Look around you... in the mall, on the street, at work, at school... how do the people walk?  Chances are it's a brisk, purposeful walk, lost in thought, worried expression on their faces, as they contemplate what they need to accomplish next, worrying about meeting the next deadline, or trying to figure out what's going to be for supper that night.  We all have things we have to accomplish in any given day, but it's HOW we go about doing that, that can really make a difference to our own selves.   Something as simple as allowing yourself to truly "mosey" (at least some of the time) can change your whole perspective.  It's not being lazy or selfish... it's YOU giving YOU permission not to be in high gear all the time.  Really, it's fine.  Things will get done just as they need to.  Give yourself permission to slow down at some point during every day... and not just at the end.  


Perfecting the art of moseying...
So go for a stroll, and to coin a phrase, stop and smell the roses.  Take a break. Learn to mosey.  Sometimes the only "hurry up and..." in life are the ones you've impose on yourself.  Change the timeline.  It's your timeline, after all.  

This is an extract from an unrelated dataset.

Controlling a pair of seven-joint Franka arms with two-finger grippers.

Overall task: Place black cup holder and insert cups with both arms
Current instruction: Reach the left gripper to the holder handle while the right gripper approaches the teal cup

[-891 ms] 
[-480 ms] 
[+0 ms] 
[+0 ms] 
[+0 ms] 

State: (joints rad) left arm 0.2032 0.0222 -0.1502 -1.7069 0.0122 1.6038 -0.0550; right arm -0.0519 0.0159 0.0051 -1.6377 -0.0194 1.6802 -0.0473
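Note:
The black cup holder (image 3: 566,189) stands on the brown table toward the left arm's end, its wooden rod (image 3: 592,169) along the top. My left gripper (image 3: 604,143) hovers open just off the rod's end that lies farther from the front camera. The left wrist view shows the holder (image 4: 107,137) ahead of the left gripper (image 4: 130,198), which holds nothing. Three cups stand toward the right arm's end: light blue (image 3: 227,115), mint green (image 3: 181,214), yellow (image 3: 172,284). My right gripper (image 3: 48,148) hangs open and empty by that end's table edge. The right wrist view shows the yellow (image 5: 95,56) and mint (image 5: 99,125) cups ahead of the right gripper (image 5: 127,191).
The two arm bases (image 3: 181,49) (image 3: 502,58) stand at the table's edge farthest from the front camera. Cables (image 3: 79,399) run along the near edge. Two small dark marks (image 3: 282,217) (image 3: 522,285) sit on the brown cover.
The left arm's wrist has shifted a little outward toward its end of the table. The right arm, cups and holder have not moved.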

There was a song back in the '60's by Simon & Garfunkel, called "59th Street Bridge Song" that I've always thought of as a good reminder to take time to mosey.  It is, in fact, good music to mosey by.  The tune is slow and lilting, and the message is clear from the very first line:



"Slow down, you move too fast.  
You've got to make the morning last.  
Just kickin' down the cobblestones.  
Lookin' for fun, and feelin' groovy."